As if that wasn’t enough, Toby and Nikki also get a significant chunk of time here dealing with Nikki learning her father was a drug dealer. When her mother (played by Joey Lauren Adams, which is great casting) confirms Nikki’s suspicions, it sends her straight into a spiritual tailspin that ends up with Nikki doubting God because God didn’t have control over how her father died, her father did. There hasn’t really been enough time for Nikki to get a ton of character development, so her rejection of her religion doesn’t quite land as well as it should, but Toby’s reaction to everything that’s happening with Nikki is the good stuff here.

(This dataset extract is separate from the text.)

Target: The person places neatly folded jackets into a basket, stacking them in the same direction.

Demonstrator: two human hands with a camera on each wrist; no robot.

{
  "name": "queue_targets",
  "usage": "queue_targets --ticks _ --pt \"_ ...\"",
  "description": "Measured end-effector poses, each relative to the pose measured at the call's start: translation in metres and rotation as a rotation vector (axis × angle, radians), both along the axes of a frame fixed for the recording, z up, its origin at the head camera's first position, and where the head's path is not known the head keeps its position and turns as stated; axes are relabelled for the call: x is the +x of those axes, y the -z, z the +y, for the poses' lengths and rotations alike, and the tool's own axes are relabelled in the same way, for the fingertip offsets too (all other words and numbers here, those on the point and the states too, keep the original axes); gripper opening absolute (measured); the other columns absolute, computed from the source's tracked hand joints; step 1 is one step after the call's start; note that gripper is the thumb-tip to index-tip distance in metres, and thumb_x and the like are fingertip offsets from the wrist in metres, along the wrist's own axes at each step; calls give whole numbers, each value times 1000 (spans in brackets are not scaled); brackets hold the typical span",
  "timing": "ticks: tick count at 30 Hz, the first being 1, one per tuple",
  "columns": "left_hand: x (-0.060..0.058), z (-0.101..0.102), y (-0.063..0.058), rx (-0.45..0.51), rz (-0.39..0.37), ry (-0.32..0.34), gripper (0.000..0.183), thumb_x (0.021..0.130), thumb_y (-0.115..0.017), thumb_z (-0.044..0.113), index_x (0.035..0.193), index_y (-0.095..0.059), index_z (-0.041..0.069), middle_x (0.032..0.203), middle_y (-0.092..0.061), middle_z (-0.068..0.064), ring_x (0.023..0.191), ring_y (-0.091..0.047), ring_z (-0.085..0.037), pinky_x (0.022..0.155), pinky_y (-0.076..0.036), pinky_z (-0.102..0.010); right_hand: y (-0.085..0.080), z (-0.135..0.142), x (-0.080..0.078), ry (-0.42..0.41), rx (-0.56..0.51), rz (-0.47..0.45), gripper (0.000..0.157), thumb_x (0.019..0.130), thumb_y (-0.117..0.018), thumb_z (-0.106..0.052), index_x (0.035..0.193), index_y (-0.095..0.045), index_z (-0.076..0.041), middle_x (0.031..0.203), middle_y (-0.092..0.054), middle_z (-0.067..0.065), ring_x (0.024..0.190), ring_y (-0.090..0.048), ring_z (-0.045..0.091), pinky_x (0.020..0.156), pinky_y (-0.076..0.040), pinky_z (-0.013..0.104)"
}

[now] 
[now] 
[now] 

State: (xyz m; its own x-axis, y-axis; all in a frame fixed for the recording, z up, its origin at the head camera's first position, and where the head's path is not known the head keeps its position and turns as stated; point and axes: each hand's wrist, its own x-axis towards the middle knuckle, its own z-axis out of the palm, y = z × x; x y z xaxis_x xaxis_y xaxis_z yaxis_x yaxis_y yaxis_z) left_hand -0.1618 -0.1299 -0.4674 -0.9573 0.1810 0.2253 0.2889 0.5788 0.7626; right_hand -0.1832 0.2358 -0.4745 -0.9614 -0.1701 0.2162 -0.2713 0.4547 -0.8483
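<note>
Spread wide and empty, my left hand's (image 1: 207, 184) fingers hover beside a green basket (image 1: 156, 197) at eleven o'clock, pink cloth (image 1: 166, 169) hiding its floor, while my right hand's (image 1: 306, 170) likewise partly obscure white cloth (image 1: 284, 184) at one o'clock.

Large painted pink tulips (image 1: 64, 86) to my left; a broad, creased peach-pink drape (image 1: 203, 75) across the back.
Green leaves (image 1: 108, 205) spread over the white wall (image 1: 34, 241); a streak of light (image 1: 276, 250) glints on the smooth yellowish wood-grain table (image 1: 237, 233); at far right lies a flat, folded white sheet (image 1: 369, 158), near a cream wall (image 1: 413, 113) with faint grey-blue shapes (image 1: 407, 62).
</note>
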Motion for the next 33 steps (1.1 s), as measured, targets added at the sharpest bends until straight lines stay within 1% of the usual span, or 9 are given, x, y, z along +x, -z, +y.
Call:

His devastation at knowing he’s the one who sent her down this spiral and unconditional support of her wanting to change their wedding from a church service to the Kennish backyard is quietly lovely for his character, even if his deciding to get married is still breaking Kathryn’s heart. Lucas Grabeel, as always, is a genuine pleasure to watch as well.

But the big emotional guns here are from probably the most neglected characters of this entire stretch of episodes: Emmett and his family. Cameron gets his cochlear implant and turning it on for the first time becomes a family affair, which becomes a really interesting scenario as each person in the family deals with their own emotions at watching him hear sound for the first time. For Cameron and his girlfriend, him hearing her voice for the first time is an extremely touching, transformative moment—but the uncertainty on Emmett and Melody’s faces can be read plain as day. What’s wonderful about this is that while all viewpoints are quietly recognized none are judged, either by the writing or the characters themselves, just respected. Emmett’s relationship with his father has been fractured for quite a while, so to see him play the drums for his father to hear for the first time—and the pride on both of their faces as he does it—is one of the loveliest moments Emmett has had on the show to date. He might not have been around for much of these summer episodes, but at least the moments he is count for so much.


So yes, these summer episodes have scattered their characters to the wind at times, but there are still moments like Emmett’s tonight, moments that respect these characters and where the wind is taking them. And that makes all the difference.

Stray observations:

  • Carrie Wikis Some Art: I have no idea what this title is referring to so I’ll just show you my favorite image that came up while searching.
  • Loved everything about John and Regina’s story tonight, right down to Regina calling them “karmically even,” and John telling her she can move back to the house whenever she wants.
  • Melody got digits! Good for you, Melody. Gabe the audiologist is adorable.
  • Ty really didn’t handle that little physical challenge interlude well. Maybe be nicer to your petrified girlfriend, Ty.
  • Kathryn worrying Daphne might be the intern sleeping with Coto was uncomfortable but kind of hilarious. Hey, Daphne does have a history with older men!